All 4 connections will use different connection pools, the most important thing to note here is that conn2 and conn3 will not share the same connection pool, as they use different credential object instances, even though those two instances use the same UserId and Password.

Using SqlCredential with other classes

To use the new secure password feature with SqlDataAdapter or SqlBulkCopy, a SqlConnection object with SqlCredential property needs to be constructed first and passed into the appropriate constructor of SqlDataAdapter and SqlBulkCopy that takes in a SqlConnection object rather than a connection string. The SqlDependency class currently does not support starting a listener for receiving dependency change notifications from SQL Server for both connection string and credential.

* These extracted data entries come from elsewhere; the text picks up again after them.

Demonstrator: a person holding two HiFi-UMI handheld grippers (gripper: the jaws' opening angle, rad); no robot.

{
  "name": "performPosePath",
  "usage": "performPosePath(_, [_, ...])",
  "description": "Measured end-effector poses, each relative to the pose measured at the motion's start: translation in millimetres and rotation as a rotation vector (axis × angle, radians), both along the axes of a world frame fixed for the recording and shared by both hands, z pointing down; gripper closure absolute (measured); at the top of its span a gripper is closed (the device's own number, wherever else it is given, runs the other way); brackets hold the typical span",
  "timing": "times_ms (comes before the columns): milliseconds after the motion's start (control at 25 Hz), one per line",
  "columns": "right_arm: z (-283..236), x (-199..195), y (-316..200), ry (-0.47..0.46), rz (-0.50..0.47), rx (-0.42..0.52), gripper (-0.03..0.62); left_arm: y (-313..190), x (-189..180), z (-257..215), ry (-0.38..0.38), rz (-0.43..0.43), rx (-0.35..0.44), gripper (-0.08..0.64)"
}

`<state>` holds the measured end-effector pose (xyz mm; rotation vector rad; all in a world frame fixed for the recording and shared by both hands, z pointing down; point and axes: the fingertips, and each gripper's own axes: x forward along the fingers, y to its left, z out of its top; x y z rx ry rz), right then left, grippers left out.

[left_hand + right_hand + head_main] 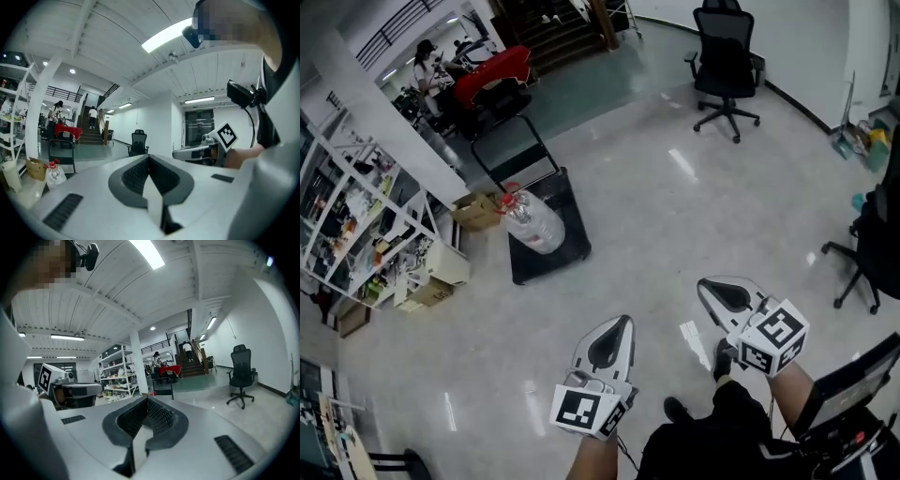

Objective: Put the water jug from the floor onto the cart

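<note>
On cart (pixel 574 208) — water jug (pixel 536 225), red cap (pixel 507 195)

Two white, shell-shaped bodies are shown, the left claw (pixel 622 323) and the right claw (pixel 705 286), each lined with dark ribbed pads (pixel 133 174). A white marker cube (pixel 586 410) printed with black squares is carried by each. Dark clothing (pixel 712 445) and black shoes (pixel 724 357) are worn; what seems a thin black cable (pixel 624 456) is seen by the left forearm.
</note>
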<state>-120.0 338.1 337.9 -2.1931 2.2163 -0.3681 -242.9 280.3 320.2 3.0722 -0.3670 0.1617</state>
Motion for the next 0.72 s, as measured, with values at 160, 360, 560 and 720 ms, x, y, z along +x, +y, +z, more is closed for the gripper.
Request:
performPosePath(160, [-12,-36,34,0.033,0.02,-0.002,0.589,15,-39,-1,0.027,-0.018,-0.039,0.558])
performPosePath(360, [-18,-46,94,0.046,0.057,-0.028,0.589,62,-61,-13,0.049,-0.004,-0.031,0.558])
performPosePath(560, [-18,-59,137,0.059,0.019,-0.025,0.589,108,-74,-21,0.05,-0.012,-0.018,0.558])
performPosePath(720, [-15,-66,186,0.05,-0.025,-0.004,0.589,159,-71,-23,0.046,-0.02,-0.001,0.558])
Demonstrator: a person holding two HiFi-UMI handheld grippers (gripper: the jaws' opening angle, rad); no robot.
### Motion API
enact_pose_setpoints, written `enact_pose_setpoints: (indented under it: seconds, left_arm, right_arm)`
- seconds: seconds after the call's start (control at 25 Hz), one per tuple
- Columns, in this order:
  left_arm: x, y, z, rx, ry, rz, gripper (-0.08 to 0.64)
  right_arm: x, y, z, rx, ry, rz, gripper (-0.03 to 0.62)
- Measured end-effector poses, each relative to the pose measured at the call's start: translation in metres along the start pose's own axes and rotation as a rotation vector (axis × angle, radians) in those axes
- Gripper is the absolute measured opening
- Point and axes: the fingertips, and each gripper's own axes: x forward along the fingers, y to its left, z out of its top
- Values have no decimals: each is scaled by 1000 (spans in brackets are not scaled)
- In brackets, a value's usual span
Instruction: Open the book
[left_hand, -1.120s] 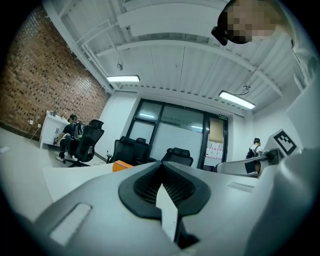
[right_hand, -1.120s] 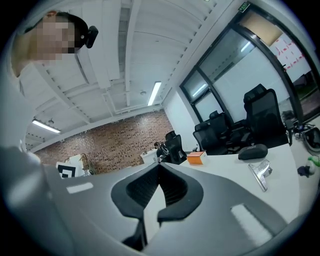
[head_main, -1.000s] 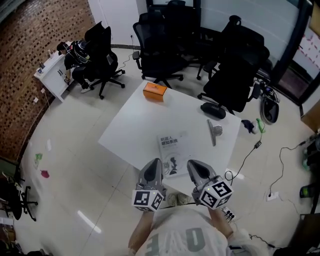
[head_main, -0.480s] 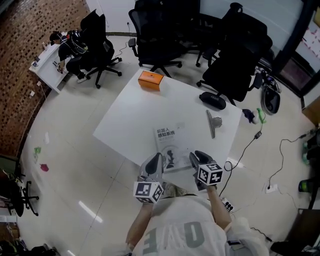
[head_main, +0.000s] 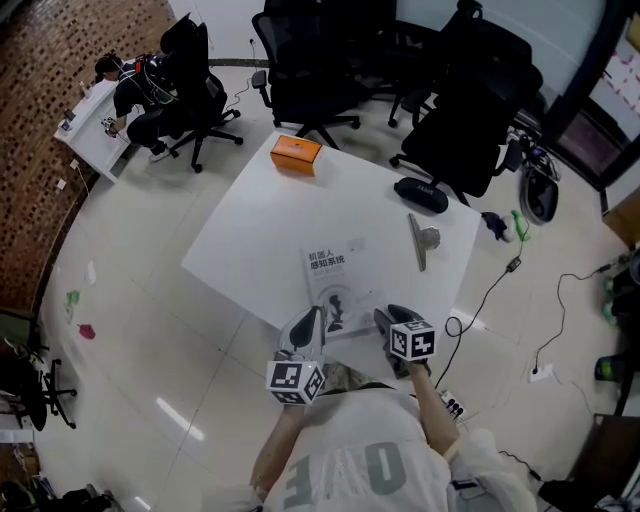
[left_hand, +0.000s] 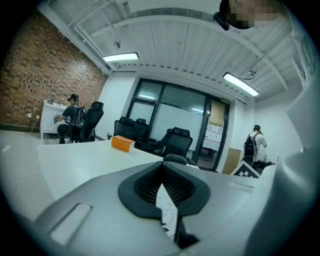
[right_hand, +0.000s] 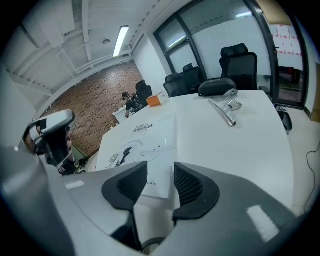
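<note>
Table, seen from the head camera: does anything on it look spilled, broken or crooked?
Nothing looks spilled or damaged. The closed book lies flat but turned a little against the near edge of the table; the orange box, black case and metal clip sit apart.

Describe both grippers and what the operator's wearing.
The left gripper and right gripper have grey moulded shells, black ribbed pads and a white cube of black square markers each. Right jaws are opening, nothing gripped between them. The shirt is pale with large grey lettering.
</note>
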Motion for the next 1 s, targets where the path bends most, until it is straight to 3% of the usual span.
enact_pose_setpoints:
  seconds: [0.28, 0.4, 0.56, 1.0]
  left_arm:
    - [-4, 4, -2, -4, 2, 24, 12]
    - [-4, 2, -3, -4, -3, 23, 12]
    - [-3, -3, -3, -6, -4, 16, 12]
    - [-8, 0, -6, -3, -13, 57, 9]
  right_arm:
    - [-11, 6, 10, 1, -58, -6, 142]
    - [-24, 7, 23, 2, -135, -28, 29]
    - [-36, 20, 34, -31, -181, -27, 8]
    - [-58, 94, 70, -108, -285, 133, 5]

Of course the usage of SQL Server Integrated Authentication Mode is still the recommended way to authenticate for users with an Active Directory® infrastructure as there is no credential propagation and all security sensitive information is stored in the Active Directory’s database. And the usage of SQL Server Mixed Mode Authentication with UserId and Password specified in the connection string remains unchanged.

Stay safe and secure,

Wenchang Liu

ADO.NET Software Development Engineer in Test

Comments

  • Anonymous
    March 12, 2012
    Interesting.  One question.  It appears that the SqlCredential object should be a singleton to make sure that a new connection is grabbed from the existing connection pool instead of spinning up a new pool each time.  Am I correct?

  • Anonymous
    March 16, 2012
    Will Microsoft release a DbCrendential base class? In my opinion this feature must be part of the ADO.NET specification (Db classes); it cannot be a custom feature of the Microsoft .NET Data Provider for SQL Server.

  • Anonymous
    April 11, 2012
    Nice security feature for ADO.NET Connections.

  • Anonymous
    April 16, 2012
    To Bryan: It is up to the user to manage the usage of their SqlCredential object, we wanted to be able to support scenarios where users need to create multiple SqlCredential instances with different login information as well. For your application, it does make sense to make the Sqlcredential object a singleton if you only have one connection login and want to avoid creating multiple connection pools for the same login.

  • Anonymous
    April 16, 2012
    To Cal: Storing Passwords securely for SqlClient/Sql Server Authentication was a popular ask from our customers and we wanted to address this issue with SqlCredential. We didn’t get any request for this for the other drivers like oledb/odbc but we will consider this for future versions.

  • Anonymous
    April 24, 2013
    Is there an example of using SQLCredential with an EntityFramework connection string coming from an applictaion web.config?

  • Anonymous
    June 04, 2014
    This is great up to a point however there seems no way to use SqlCredential (SecureString password) with the EntityConnection class under Entity Framework.

  • Anonymous
    June 10, 2014
    Entity Framework 6.x used DbConnection not SqlConnection so this is next to useless if using Entity Framework. Can we please add SqlCredential to DbConnection also for all of us using Entity Framework.

  • Anonymous
    June 09, 2015
    Wenchang, as per your answer "For your application, it does make sense to make the Sqlcredential object a singleton " The securestring will remain in memory for long time in the process? how can we avoid that if we use singleton here...? I think best way to handle connectionpool group to use different connectionpoolKey other than Sqlcredential object as key.